----- Data

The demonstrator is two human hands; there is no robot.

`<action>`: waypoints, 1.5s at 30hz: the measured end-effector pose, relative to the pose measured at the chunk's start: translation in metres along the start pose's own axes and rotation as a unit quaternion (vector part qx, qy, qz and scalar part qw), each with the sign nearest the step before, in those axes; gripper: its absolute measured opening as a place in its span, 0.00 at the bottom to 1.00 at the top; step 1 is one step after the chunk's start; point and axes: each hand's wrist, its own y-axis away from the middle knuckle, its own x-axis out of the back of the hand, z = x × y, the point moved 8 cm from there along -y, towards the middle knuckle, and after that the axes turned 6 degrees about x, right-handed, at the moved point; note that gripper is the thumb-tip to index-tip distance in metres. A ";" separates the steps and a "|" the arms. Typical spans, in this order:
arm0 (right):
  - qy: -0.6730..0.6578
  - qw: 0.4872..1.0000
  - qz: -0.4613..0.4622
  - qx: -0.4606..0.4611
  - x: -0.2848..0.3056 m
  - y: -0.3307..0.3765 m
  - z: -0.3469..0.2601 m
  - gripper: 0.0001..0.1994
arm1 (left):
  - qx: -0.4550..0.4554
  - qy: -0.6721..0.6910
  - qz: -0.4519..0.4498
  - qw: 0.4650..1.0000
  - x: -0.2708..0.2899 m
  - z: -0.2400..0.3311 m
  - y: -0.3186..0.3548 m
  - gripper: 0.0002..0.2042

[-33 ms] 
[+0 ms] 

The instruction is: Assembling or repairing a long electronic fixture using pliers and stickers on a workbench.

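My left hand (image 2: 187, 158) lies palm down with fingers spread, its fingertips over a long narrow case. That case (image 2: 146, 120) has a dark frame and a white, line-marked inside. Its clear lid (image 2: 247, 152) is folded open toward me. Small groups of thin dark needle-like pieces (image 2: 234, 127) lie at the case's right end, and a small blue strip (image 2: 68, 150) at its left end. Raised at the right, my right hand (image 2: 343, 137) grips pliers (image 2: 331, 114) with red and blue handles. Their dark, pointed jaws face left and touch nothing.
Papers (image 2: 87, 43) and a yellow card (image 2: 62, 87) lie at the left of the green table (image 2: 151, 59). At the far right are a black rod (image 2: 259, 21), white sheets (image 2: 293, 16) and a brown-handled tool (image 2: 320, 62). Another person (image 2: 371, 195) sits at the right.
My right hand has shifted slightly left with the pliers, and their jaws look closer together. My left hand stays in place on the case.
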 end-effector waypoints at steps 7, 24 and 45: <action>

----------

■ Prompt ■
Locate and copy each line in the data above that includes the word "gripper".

■ Solution for this task ■
`<action>`: waypoints, 1.5s at 30hz: the measured end-effector pose, relative to the pose measured at the chunk's start: translation in metres along the start pose's own axes and rotation as a unit quaternion (vector part qx, qy, qz and scalar part qw), each with the sign nearest the step before, in those axes; gripper: its absolute measured opening as a place in its span, 0.00 at the bottom to 1.00 at the top; step 1 is one step after the chunk's start; point and axes: each hand's wrist, its own y-axis away from the middle knuckle, its own x-axis out of the back of the hand, z = x × y, the point moved 8 cm from there along -y, towards the middle knuckle, and after that the axes turned 6 degrees about x, right-handed, at the moved point; note that gripper is the thumb-tip to index-tip distance in metres. A ";" separates the steps and a "|" the arms. Typical spans, in this order:
  - gripper: 0.0001..0.1994
  - gripper: 0.0002..0.2042

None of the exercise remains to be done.